In Wednesday’s proposal, Dunleavy wants to keep the record-sized dividends while largely abandoning his push for reductions beyond those made earlier this year.

Without substantial cuts, Dunleavy’s new plan calls for the state to spend $1.5 billion more than it brings in. He wants to cover that deficit by spending roughly three-fourths of the cash in Alaska’s primary savings account, the Constitutional Budget Reserve, which is projected to hold about $2 billion at the start of the upcoming fiscal year.

Dunleavy and his aides, at a news conference in Juneau, suggested that the deficit could be reduced during the budget process as the governor’s proposal moves through the Legislature.

After Dunleavy left the news conference, one of his top advisors, Brett Huber, even left the door open for taxes as a means of closing the gap, saying that “everything is on the table in that discussion.”

The budget, Dunleavy said, “is a springboard for discussions with the Legislature, with the people of Alaska.”

“Because we have to work together to form a budget that’s going to make sense for all Alaskans,” he said.

Dunleavy made dividends a focus of his gubernatorial campaign last year, saying that the payments should be larger — set by a decades-old state law that links them to the investment returns of the $65 billion Alaska Permanent Fund.

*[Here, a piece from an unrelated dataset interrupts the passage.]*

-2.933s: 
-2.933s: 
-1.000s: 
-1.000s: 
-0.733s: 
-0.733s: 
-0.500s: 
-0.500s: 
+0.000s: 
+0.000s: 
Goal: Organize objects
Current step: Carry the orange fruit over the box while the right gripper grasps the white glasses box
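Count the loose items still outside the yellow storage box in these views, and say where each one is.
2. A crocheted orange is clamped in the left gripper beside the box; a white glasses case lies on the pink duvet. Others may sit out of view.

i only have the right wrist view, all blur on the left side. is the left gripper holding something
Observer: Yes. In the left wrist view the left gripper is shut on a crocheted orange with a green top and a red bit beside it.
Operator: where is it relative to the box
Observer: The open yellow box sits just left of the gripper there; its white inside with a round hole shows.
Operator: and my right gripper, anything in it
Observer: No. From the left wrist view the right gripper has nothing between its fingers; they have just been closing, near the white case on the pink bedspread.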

Dunleavy’s predecessor, independent Bill Walker, had favored smaller payments to leave more of the permanent fund’s earnings available for spending on government services.

Dunleavy’s first budget proposal called for dividends of $3,000, leaving a substantial deficit that the governor wanted to close largely through deep spending cuts.

Critics noted that Dunleavy did not advertise sharp cuts to those programs over the course of his gubernatorial campaign last year, leaving some Alaskans surprised and frustrated when he proposed them.

After months of debate in the Legislature, state lawmakers cut Dunleavy’s proposed dividend to $1,606 and rejected many of his proposed spending cuts. Dunleavy then vetoed hundreds of millions of dollars from the budget; legislators, in a special session, then restored money for some of the vetoed programs. Dunleavy subsequently vetoed many, though not all, of the same line-items a second time.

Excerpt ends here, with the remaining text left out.